Instructions for the task: Copy each line containing "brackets" from the listing below.

== Segment start ==

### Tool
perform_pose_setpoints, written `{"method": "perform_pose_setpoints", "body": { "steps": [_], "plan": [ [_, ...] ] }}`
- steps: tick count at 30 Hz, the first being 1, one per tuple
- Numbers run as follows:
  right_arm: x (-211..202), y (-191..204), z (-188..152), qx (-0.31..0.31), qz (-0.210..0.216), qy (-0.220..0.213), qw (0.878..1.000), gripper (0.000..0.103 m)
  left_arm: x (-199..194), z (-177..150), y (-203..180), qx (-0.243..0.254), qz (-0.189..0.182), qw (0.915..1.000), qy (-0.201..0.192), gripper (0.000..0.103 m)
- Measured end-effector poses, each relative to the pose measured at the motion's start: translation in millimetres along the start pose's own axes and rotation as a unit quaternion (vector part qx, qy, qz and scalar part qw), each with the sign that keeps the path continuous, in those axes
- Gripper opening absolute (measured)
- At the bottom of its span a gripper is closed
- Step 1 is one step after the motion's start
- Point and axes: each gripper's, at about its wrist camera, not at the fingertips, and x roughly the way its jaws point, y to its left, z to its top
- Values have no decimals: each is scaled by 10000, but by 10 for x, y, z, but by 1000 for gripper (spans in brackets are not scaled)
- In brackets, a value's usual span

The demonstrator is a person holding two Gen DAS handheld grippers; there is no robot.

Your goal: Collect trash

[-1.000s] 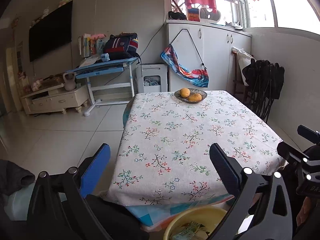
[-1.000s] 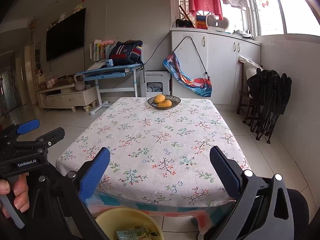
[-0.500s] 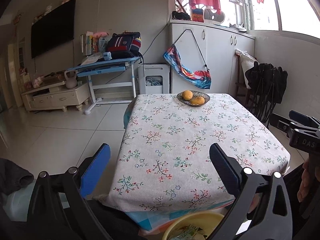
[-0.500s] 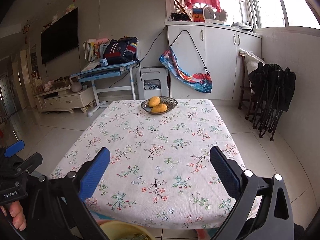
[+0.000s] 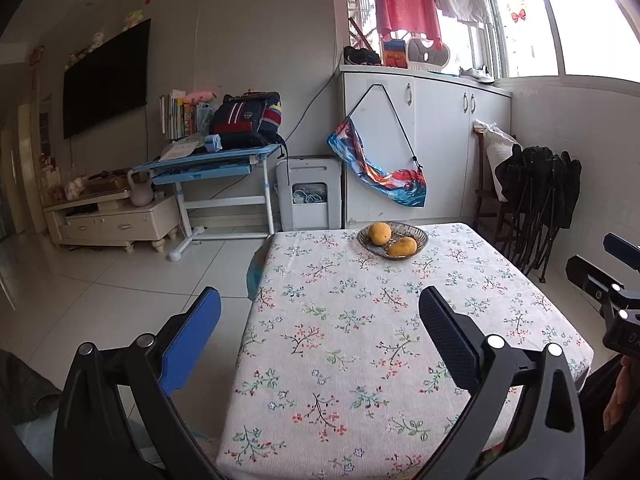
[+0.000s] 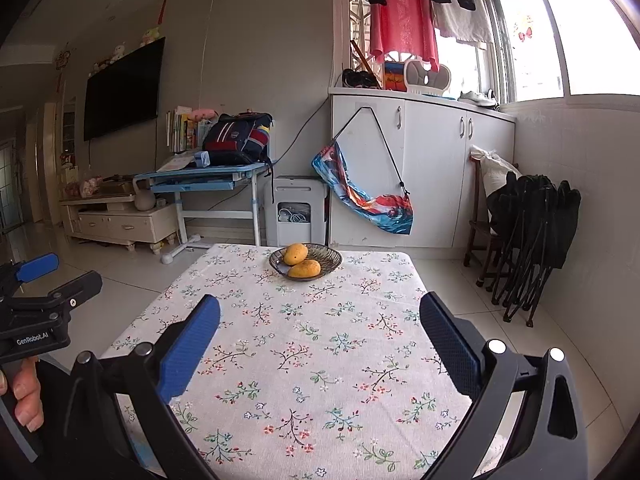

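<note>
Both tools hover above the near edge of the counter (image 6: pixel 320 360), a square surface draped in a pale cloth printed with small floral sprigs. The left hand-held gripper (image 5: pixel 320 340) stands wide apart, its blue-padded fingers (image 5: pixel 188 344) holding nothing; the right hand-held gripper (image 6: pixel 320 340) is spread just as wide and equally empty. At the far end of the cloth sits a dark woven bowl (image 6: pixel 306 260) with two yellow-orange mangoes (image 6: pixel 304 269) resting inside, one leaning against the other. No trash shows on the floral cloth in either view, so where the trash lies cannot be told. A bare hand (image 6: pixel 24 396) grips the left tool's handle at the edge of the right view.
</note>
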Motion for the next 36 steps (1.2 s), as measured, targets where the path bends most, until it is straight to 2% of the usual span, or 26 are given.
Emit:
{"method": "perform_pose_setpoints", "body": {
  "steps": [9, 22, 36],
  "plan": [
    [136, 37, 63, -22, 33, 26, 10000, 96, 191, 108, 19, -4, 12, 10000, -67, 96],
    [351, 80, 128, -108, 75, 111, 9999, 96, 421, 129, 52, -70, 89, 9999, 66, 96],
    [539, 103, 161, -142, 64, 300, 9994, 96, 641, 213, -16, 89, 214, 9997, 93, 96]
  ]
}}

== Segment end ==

Result below:
- Values have no decimals: each is scaled by 10000, but by 10 for x, y, z, but by 1000 for gripper (spans in brackets are not scaled)
- In brackets, a value's usual span

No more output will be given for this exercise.